Wrapping the item back up, he restored it to its place and left the classroom, heading quickly back downstairs to the office.
Where he found Alejo, but a not very healthy looking Alejo. No, this one looked like he'd come down with a sudden and vicious case of the flu.
"What's wrong?"
"I'm fine,"
Alejo said, in the world's most unconvincing lie.
"What did you find?"
"A broken chunk of a statue, something that'd be no more than a foot tall, and probably not more than eight inches. That was in the classroom of a math teacher, though. Peter Johnson. In Wilcutt's room, I found where she was probably murdered. They hadn't cleaned up the blood or anything, which is weird. What about you?"
"Not much. I think the principal is definitely high up the food chain in this mess. Would explain what you found, why they don't care about clean-up. I bet they use the auditorium or cafeteria for some of their meetings. Nice and innocuous. I jotted down some other things, took pictures on my phone. Go make sure the HR office is set to rights, and I'll take care of Principal Thackery's office."
Bobby snapped to attention and gave a salute.
"Yes, Captain Young One."
"Fuck you,"
Alejo muttered, but he was grinning slightly as he vanished into Thackery's office.
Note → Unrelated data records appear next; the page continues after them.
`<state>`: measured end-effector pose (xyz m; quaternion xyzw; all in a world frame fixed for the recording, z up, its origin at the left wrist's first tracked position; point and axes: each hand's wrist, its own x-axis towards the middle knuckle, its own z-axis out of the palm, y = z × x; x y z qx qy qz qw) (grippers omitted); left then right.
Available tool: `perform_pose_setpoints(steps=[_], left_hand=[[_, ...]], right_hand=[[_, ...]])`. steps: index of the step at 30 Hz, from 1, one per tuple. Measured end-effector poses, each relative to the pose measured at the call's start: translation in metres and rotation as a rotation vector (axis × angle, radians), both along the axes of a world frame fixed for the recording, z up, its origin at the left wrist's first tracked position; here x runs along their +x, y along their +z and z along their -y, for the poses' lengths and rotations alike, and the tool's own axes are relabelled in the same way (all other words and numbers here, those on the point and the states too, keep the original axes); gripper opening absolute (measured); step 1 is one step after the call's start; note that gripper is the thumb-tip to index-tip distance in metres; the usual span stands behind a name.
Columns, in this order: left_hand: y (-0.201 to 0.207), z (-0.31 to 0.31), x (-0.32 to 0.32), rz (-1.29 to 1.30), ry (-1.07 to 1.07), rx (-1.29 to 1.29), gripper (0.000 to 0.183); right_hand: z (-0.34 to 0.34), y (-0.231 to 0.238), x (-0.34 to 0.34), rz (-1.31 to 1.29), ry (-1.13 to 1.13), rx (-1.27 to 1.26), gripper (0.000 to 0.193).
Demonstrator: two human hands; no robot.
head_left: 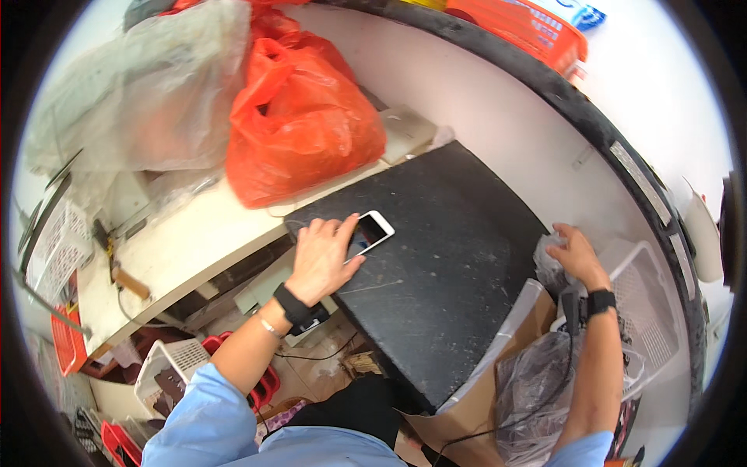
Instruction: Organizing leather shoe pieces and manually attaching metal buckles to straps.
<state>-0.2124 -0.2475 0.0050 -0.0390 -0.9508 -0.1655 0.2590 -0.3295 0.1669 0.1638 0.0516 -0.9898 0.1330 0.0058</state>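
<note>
A white-framed smartphone [379, 226] with a dark screen is on or just above the black tabletop [436, 257], near its left side. My left hand [320, 257] grips the phone's near end between thumb and fingers, partly covering it. Over at the right edge of the tabletop, my right hand [580, 257] has its fingers curled on a crumpled clear plastic bag [549, 265]. The exact hold of those fingers is partly hidden. Both wrists wear dark bands.
A full red plastic bag [307, 124] stands on the white counter [187, 233], beside a large clear plastic sheet [148, 93]. An open cardboard box [486, 373] with clear plastic [537, 381] sits near right. White baskets [650, 311] line the right wall. An orange basket [521, 31] tops the ledge.
</note>
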Motion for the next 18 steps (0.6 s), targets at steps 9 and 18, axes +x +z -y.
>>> perform_pose_setpoints(steps=[9, 18], left_hand=[[-0.004, 0.015, -0.014, -0.012, -0.069, 0.143, 0.090], [-0.006, 0.019, -0.010, -0.091, -0.072, 0.160, 0.085]], right_hand=[[0.062, 0.031, 0.105, -0.149, 0.354, -0.006, 0.046], [0.054, 0.038, 0.187, -0.082, 0.478, -0.107, 0.046]])
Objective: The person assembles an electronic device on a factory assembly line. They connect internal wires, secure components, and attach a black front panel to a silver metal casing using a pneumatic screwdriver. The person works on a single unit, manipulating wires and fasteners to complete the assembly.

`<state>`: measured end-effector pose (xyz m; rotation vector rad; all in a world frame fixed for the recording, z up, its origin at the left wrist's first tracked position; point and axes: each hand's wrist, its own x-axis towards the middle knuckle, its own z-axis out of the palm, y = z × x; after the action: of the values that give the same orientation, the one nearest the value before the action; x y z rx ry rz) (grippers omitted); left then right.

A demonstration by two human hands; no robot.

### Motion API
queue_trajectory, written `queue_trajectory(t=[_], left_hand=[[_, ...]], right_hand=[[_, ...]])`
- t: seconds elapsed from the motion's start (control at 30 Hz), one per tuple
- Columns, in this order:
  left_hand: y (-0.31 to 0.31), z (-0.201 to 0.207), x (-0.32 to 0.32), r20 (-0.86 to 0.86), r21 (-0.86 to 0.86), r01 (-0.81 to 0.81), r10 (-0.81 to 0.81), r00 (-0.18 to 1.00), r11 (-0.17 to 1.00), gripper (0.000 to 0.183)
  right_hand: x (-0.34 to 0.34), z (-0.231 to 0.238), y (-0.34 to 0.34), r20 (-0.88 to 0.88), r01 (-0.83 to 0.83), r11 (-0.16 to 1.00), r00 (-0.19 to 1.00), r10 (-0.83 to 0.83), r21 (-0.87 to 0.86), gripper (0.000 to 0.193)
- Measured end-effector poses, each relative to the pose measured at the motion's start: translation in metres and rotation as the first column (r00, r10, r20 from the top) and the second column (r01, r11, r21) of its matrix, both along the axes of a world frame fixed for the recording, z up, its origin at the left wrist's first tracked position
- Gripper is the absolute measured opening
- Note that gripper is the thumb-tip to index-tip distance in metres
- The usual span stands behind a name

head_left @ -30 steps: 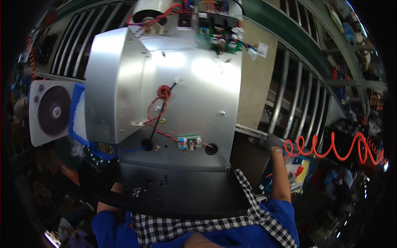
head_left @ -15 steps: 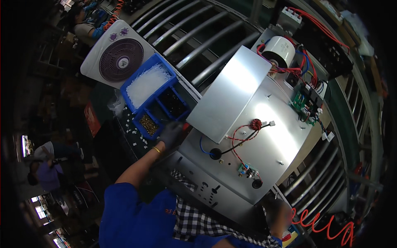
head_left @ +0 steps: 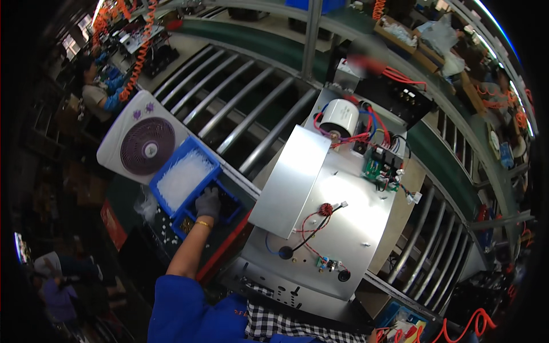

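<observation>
My left hand [head_left: 207,204], in a grey glove, reaches down into a blue bin [head_left: 235,216] of small black parts. Its fingers look slightly apart, with nothing visible between them; the tips are partly lost against the dark contents. Only a sliver of my right hand [head_left: 373,336] shows at the lower edge, its fingers hidden. Before me lies a silvery sheet-metal chassis [head_left: 349,228] with a raised metal box cover [head_left: 291,180]. A red-wound ring coil [head_left: 326,210] with twisted wires and a small circuit board [head_left: 327,263] sit on it.
A white tub of clear strips [head_left: 183,180] fills the larger blue bin, beside a fan [head_left: 148,143]. A white cylinder [head_left: 340,117] and green board [head_left: 380,168] occupy the chassis's far end. Metal rollers [head_left: 251,126] run behind. A red coiled hose [head_left: 469,326] hangs lower right.
My left hand has moved from the chassis's near left edge into the black-parts bin. My right hand has dropped almost out of view. The view has shifted, showing more of the far side.
</observation>
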<state>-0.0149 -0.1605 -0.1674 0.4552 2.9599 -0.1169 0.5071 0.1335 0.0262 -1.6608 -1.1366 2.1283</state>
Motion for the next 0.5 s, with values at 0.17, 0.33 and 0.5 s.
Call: queue_trajectory(t=[0.17,0.33,0.5], left_hand=[[-0.009,-0.003,-0.010,0.066,0.023,0.035,-0.037,0.997,0.999,0.023],[-0.013,0.019,-0.019,0.206,0.142,-0.017,-0.012,0.978,0.990,0.026],[-0.022,0.010,-0.028,0.181,0.317,-0.035,-0.025,0.983,0.948,0.028]], right_hand=[[-0.005,-0.004,-0.013,-0.039,0.038,0.999,0.998,-0.039,-0.033,0.065],[-0.010,-0.007,-0.021,-0.078,0.052,0.997,0.995,-0.056,-0.051,0.066],[-0.009,-0.006,-0.025,-0.114,0.056,0.997,0.992,-0.063,-0.061,0.067]])
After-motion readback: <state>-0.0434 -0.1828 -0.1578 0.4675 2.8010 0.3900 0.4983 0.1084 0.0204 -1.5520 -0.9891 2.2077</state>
Humor fading beneath worry once he was out of sight, Bobby hastened to make certain it looked as though no one had been in the HR office. Despite his haste, when he returned a few minutes later to the main area, he was too late.
Alejo had finished before him, but right outside the closed door of Thackery's office, he lay in an awkward heap, as if he'd collapsed midstep.
"Damn it!"
Bobby said, bolting across the room and dropping down beside him. What had gone wrong in just a matter of, what, twenty minutes or so? He hadn't been gone that long! And he'd been in the office less than five.
He gently pulled Alejo into his lap, not remotely surprised he was hot and clammy. The back of his neck was so hot it nearly burned. Something was wrong with whatever binding his parents had put on him, that was clear.
"Alejo, you ridiculous boy, you have to tell me what's wrong."
"Don't let him get me,"
Alejo replied, eyes closed, the words barely discernable they were mumbled so low. Tears slid down his cheeks, tugging at something in Bobby's chest. Normally he liked when humans cried. Anguish and fear and pain were such sweet tastes.
Not this one, though. He didn't like Alejo's tears at all.
Pulling Alejo more securely into his arms, Bobby heaved to his feet. Get somewhere safe, and then—
Slamming car doors. Voices. Footsteps. Shit, people were coming. A woman and two men. Something primordial clung to them, faint but true. Which meant, unlike the lackies in the secret cave, they might sense him if he used his powers to hide them from sight. If he was going to take that risk, he'd rather just use his powers to get them the hell out of there—but that would tip his hand to whichever relative was behind this cult.
So he either hid the old-fashioned way and hoped for the best, or used his powers to get them to safety and gave away his presence. What fun choices.
In his arms, Alejo sobbed quietly, still unconscious, pressing his face into the hollow of Bobby's throat, tears falling hot on his skin. "Help me."